Our first taste of McTeague, and his brilliant, white-hot rage, comes about as he tosses a man over the side of a cliff into a stream. He then, amazingly, puts the beak of a bird to his lips; gingerly; a gentle giant is what he is, we now understand. Our next scenes however, play out (at least in the restored version), in the grim confines of a saloon, where McTeague's father (Jack Curtis), a blackly sickening caricature of his handsome son (he also seems to have a black nose from burst blood vessels), is cavorting with a fat, boozy whore; much to the grief of McTeague's long-suffering mother (Tempe Pigott), who tries to coax her drunken, carousing, good-for-nothing husband back home.
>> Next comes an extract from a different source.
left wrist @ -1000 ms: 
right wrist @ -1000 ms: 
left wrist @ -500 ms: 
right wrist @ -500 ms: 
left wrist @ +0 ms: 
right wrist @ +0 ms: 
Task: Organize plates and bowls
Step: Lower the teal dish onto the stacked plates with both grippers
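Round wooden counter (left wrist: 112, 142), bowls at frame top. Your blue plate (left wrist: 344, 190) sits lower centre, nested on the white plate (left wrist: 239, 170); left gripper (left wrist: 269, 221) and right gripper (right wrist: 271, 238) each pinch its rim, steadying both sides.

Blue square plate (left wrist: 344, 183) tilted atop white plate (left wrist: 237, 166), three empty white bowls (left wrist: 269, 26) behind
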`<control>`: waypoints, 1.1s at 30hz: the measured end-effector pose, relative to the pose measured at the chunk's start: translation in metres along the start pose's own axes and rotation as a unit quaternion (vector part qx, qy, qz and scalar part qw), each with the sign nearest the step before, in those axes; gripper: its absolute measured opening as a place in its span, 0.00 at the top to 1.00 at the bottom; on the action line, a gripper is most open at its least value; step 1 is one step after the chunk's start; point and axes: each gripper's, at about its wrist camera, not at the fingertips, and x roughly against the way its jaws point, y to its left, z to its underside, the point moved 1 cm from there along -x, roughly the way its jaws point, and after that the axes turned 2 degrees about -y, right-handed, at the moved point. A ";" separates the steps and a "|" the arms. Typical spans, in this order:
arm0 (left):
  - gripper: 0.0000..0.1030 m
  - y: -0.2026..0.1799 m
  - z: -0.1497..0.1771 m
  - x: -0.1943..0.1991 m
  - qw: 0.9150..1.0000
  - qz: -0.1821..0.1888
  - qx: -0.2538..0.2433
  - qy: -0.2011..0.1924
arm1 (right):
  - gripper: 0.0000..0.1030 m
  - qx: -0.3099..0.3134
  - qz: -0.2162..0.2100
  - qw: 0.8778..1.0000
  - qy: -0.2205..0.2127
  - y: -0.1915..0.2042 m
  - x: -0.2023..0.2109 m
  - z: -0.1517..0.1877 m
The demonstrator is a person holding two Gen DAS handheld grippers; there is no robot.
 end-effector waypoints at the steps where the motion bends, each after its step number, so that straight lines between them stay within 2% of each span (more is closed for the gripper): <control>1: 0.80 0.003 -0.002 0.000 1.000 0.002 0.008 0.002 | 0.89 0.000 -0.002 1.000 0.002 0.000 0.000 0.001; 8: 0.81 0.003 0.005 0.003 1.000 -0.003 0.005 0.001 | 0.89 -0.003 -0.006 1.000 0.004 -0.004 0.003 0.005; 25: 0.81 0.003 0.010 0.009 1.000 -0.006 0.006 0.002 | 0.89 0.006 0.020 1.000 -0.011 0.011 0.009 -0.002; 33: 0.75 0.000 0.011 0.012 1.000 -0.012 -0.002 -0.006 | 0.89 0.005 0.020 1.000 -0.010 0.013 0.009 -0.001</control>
He responds by physically attacking her.

McTeague's father predictably dies quite early, and the next turn of events to radically reshape his life is the coming of an itinerant, quack dentist, Dr. "Painless" Potter (Erich von Ritzau), a charlatan in an era of the same. He gives a rousing demonstration of his dental skills to the bored denizens of the mining community. McTeague is called forth from the crowd, and using his near prodigious strength, manages to extract a tooth with his bare fingers. Impressed, the good doctor invites McTeague to become his apprentice.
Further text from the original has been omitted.